== Your goal ==
How many lines in the records below hold the word "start"? Answer with the number alone.
(Records for the exercise begins)
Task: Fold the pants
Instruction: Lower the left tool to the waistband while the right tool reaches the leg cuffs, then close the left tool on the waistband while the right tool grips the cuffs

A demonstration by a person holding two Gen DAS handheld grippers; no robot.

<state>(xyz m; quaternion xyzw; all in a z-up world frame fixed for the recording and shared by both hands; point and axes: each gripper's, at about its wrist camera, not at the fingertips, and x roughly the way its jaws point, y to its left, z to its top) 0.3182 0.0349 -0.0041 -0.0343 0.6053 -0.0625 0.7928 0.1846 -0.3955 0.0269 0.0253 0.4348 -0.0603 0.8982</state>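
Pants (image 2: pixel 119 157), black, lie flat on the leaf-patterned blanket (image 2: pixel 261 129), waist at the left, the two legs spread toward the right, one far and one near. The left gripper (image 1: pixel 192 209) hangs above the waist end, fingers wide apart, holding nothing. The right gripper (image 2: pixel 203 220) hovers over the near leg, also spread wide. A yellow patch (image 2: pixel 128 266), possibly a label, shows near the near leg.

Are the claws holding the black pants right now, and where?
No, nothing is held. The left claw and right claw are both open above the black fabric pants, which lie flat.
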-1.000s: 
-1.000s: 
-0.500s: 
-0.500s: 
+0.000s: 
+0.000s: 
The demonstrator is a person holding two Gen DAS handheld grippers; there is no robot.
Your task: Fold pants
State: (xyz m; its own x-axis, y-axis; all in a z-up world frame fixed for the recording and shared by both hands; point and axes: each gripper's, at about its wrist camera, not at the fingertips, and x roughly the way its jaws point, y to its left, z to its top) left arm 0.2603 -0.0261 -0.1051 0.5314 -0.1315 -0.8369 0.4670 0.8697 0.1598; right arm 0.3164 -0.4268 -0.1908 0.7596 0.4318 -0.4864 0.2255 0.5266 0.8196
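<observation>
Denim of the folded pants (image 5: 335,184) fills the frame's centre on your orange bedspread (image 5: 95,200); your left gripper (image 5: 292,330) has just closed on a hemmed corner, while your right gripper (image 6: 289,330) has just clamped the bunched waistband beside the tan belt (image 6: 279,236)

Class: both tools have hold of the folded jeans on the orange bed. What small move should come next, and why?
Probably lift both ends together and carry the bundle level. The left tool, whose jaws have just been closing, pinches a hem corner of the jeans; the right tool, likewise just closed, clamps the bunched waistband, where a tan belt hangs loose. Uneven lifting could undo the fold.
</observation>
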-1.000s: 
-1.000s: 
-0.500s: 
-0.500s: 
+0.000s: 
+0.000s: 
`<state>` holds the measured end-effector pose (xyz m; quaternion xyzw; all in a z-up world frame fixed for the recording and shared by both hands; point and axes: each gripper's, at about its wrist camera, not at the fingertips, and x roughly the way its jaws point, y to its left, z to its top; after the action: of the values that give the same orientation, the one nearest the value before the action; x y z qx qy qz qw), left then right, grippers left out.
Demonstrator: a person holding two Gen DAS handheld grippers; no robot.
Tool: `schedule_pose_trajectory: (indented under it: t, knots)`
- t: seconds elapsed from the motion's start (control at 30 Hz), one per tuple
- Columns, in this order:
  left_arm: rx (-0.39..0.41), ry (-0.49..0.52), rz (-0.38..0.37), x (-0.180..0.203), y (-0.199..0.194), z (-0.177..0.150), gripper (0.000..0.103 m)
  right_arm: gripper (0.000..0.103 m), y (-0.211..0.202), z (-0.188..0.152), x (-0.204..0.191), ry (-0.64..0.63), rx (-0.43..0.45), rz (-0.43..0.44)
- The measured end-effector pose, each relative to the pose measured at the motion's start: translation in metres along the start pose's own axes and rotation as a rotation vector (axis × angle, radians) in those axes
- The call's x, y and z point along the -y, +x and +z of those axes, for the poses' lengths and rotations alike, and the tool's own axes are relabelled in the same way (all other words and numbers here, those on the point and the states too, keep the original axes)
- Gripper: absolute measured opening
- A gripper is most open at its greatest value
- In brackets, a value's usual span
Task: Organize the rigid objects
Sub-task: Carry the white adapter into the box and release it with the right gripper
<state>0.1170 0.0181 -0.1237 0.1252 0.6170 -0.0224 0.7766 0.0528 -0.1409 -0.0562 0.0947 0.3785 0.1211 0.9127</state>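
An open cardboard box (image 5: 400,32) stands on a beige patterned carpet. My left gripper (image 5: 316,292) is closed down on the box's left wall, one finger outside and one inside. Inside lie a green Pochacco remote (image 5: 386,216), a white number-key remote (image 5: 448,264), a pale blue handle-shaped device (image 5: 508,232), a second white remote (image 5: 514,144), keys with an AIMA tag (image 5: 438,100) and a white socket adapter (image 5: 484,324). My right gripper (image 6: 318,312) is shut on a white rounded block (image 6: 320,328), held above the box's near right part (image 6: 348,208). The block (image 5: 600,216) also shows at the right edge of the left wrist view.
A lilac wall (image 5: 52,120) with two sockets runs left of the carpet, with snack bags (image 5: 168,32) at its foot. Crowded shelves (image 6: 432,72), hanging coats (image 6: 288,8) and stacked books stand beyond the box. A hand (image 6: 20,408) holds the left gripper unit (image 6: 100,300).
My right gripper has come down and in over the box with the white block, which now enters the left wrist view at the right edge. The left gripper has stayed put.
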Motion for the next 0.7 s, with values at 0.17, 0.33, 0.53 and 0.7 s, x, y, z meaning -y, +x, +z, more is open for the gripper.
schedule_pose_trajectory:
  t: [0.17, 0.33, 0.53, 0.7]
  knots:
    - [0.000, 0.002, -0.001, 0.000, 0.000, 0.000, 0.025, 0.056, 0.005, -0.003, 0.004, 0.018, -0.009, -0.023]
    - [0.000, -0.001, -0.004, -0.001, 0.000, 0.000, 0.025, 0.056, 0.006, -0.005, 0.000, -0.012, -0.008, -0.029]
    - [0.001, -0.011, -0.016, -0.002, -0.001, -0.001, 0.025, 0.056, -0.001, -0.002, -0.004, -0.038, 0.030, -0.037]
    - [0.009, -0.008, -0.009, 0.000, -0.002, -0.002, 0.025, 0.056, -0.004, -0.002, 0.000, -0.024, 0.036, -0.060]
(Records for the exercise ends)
== Finished exercise ==
2